The Believers (1987)

By Richard Winters

My Rating: 6 out of 10

4-Word Review: Cult requires child sacrifice.

After the death of his wife (Janet-Laine Green) Cal (Martin Sheen) decides to move with his young son Chris (Harley Cross) from Minneapolis to New York City where he gets a job as a police psychologist. It is there that he councils officer Tom Lopez (Jimmy Smits) who worked undercover to infiltrate a cult that performed child sacrifices and is now paranoid that these same cult members are after him when it’s really Cal’s son that they want.

On the directing end I found this to be mildly engrossing and I enjoyed the way John Schlesinger vividly captured both surburbia as well as the inner city. Working into the false sense of security that the suburbanites have making them believe that they’re ‘immune’ to what goes on in the poorer areas, but here it shows how evil can seep into even the most affluent of areas and revealing just how vulnerable everyone is.
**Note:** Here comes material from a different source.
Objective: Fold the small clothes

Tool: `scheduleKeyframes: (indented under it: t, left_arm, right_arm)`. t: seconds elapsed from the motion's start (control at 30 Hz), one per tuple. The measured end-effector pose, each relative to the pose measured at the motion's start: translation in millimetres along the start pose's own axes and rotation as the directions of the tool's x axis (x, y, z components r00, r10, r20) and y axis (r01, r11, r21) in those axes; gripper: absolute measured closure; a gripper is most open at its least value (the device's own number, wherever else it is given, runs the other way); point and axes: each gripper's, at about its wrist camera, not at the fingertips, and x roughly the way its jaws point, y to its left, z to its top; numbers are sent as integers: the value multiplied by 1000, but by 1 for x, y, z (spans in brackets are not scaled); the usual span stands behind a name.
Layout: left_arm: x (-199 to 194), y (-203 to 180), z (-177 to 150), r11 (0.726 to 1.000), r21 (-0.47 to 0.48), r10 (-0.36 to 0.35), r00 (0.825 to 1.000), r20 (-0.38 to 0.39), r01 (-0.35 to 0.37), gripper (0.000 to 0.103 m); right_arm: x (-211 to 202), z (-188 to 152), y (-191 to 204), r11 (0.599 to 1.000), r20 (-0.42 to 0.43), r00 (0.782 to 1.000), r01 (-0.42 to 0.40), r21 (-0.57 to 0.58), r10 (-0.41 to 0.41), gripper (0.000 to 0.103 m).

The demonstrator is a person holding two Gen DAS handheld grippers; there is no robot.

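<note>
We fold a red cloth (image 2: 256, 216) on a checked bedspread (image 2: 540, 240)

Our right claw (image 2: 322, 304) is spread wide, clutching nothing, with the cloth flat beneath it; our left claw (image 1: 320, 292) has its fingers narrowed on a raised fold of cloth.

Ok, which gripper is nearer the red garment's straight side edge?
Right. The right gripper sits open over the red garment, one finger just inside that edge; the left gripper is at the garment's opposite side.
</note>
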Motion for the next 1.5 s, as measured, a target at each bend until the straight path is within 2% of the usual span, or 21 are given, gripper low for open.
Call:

However, if you focus solely on the script, which is based on the Nicholas Conde novel ‘The Religion’, then there are a myriad amount of problems. The biggest one being the opening sequence that features the mother getting electrocuted in a freakish accident, which doesn’t really have all that much to do with the rest of the story. Some may argue that this was the catalyst to get Cal and Chris to move from Minneapolis to New York where the real meat of the plot begins, but why not just have them already in New York to begin with?

Having Helen Shaver enter in as Cal’s love interest is equally pointless. Their relationship happens too quickly and comes off as forced while Chris’ dismay at having a new mother figure in his life seems like an issue for an entirely different type of movie. I admit having a tumor grow on her face that eventually spawns spiders is my favorite part of the movie, but why not just have this occur to the mother instead of killing her off so quickly at the beginning?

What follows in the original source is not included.